Please repeat the entire listing verbatim and keep the pictures out.

====== SUPPLIED MATERIAL ======

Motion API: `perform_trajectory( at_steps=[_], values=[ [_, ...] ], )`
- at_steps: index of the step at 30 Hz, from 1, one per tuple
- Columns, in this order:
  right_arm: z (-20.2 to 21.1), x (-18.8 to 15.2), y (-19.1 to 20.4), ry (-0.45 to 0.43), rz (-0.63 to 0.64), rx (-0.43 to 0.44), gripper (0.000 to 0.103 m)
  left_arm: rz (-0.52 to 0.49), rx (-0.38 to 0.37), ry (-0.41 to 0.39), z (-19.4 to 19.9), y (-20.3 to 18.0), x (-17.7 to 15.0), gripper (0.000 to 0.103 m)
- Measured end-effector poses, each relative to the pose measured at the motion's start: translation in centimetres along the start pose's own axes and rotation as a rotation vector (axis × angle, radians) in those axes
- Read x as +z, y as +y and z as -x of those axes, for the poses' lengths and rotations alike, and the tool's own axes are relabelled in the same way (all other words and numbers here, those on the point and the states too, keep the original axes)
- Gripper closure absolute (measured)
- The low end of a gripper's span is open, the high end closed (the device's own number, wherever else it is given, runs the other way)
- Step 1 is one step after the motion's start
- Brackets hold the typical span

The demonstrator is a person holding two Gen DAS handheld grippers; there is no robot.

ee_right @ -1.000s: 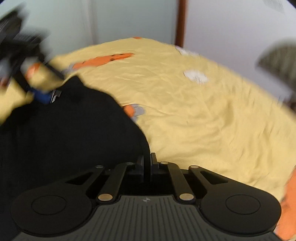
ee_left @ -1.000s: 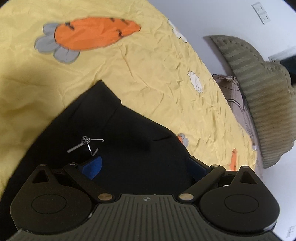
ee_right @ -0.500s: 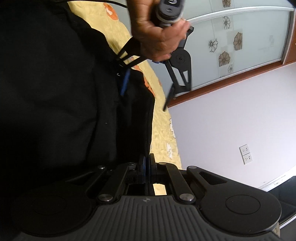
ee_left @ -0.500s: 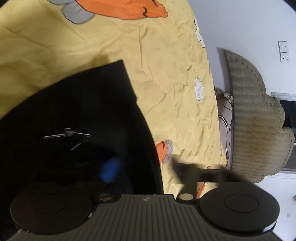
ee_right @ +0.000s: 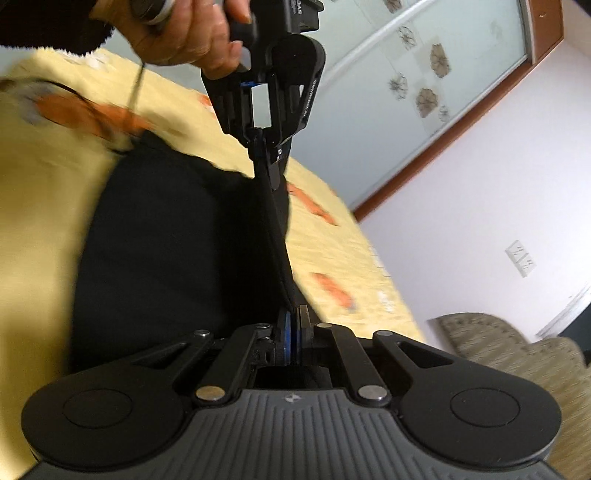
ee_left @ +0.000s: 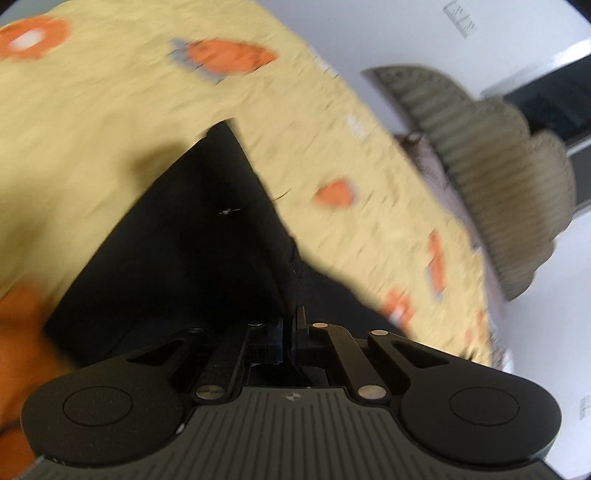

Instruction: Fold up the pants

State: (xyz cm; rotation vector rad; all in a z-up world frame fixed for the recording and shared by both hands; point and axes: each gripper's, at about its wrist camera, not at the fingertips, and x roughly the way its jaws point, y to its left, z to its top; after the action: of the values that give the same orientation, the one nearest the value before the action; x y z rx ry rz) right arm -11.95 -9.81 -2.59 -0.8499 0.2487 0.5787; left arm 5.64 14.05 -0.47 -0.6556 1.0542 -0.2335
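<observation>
Black pants (ee_left: 177,240) lie on a yellow sheet with carrot prints (ee_left: 92,129), partly lifted. In the left wrist view my left gripper (ee_left: 290,325) is shut on a black edge of the pants, and the cloth slopes away from it down to the bed. In the right wrist view my right gripper (ee_right: 295,321) is shut on the same edge of the pants (ee_right: 166,240). That edge runs taut up to the left gripper (ee_right: 264,147), which a hand (ee_right: 184,33) holds above the bed.
A beige ribbed headboard (ee_left: 498,166) stands at the far right of the bed, with a patterned pillow (ee_left: 424,162) beside it. A white wall with sockets (ee_right: 521,258) and frosted sliding doors (ee_right: 406,74) lie beyond the bed.
My left gripper went from wide open over the pants to shut on their edge and swept sideways. My right gripper stayed shut, rolled and moved, lifting the edge taut between both.
</observation>
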Motion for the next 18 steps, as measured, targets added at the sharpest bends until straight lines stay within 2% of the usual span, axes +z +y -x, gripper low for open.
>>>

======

- [REPLY]
Motion API: `perform_trajectory( at_steps=[_], values=[ [_, ...] ], )`
- at_steps: index of the step at 30 Hz, from 1, one per tuple
- Columns, in this order:
  right_arm: z (-20.2 to 21.1), x (-18.8 to 15.2), y (-19.1 to 20.4), ry (-0.45 to 0.43), rz (-0.63 to 0.64), rx (-0.43 to 0.44), gripper (0.000 to 0.103 m)
  left_arm: rz (-0.52 to 0.49), rx (-0.38 to 0.37), ry (-0.41 to 0.39), z (-19.4 to 19.9), y (-20.3 to 18.0), x (-17.7 to 15.0), gripper (0.000 to 0.103 m)
- Measured end-effector poses, each relative to the pose measured at the motion's start: translation in centimetres along the start pose's own axes and rotation as a rotation vector (axis × angle, radians) in those axes
- Read x as +z, y as +y and z as -x of those axes, for the poses' lengths and rotations alike, and the tool's own axes are relabelled in the same way (all other words and numbers here, those on the point and the states too, keep the original axes)
- Gripper closure absolute (measured)
- The low end of a gripper's span is open, the high end closed (the device's own number, wherever else it is given, runs the other way)
- Step 1 is one step after the motion's start
- Brackets hold the typical span

The demonstrator is a person holding two Gen DAS handheld grippers; there is no robot.

ee_right @ -1.000s: 
ee_left @ -1.000s: 
ee_right @ -0.500s: 
ee_left @ -0.500s: 
ee_right @ +0.000s: 
ee_left @ +0.000s: 

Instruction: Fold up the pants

State: (xyz cm; rotation vector rad; all in a z-up world frame fixed for the recording and shared by both hands; point and axes: each gripper's, at about its wrist camera, not at the fingertips, and x roughly the way its jaws point, y to its left, z to its top; after the action: of the values that give the same orientation, the one nearest the value before the action; x y z rx ry rz) right arm -11.95 -9.81 -2.59 -0.8499 0.2487 0.5787; left arm 5.64 14.05 -0.47 -0.6556 1.0542 -0.2335
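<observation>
Black pants (ee_left: 177,240) lie on a yellow sheet with carrot prints (ee_left: 92,129), partly lifted. In the left wrist view my left gripper (ee_left: 290,325) is shut on a black edge of the pants, and the cloth slopes away from it down to the bed. In the right wrist view my right gripper (ee_right: 295,321) is shut on the same edge of the pants (ee_right: 166,240). That edge runs taut up to the left gripper (ee_right: 264,147), which a hand (ee_right: 184,33) holds above the bed.
A beige ribbed headboard (ee_left: 498,166) stands at the far right of the bed, with a patterned pillow (ee_left: 424,162) beside it. A white wall with sockets (ee_right: 521,258) and frosted sliding doors (ee_right: 406,74) lie beyond the bed.
My left gripper went from wide open over the pants to shut on their edge and swept sideways. My right gripper stayed shut, rolled and moved, lifting the edge taut between both.
</observation>
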Motion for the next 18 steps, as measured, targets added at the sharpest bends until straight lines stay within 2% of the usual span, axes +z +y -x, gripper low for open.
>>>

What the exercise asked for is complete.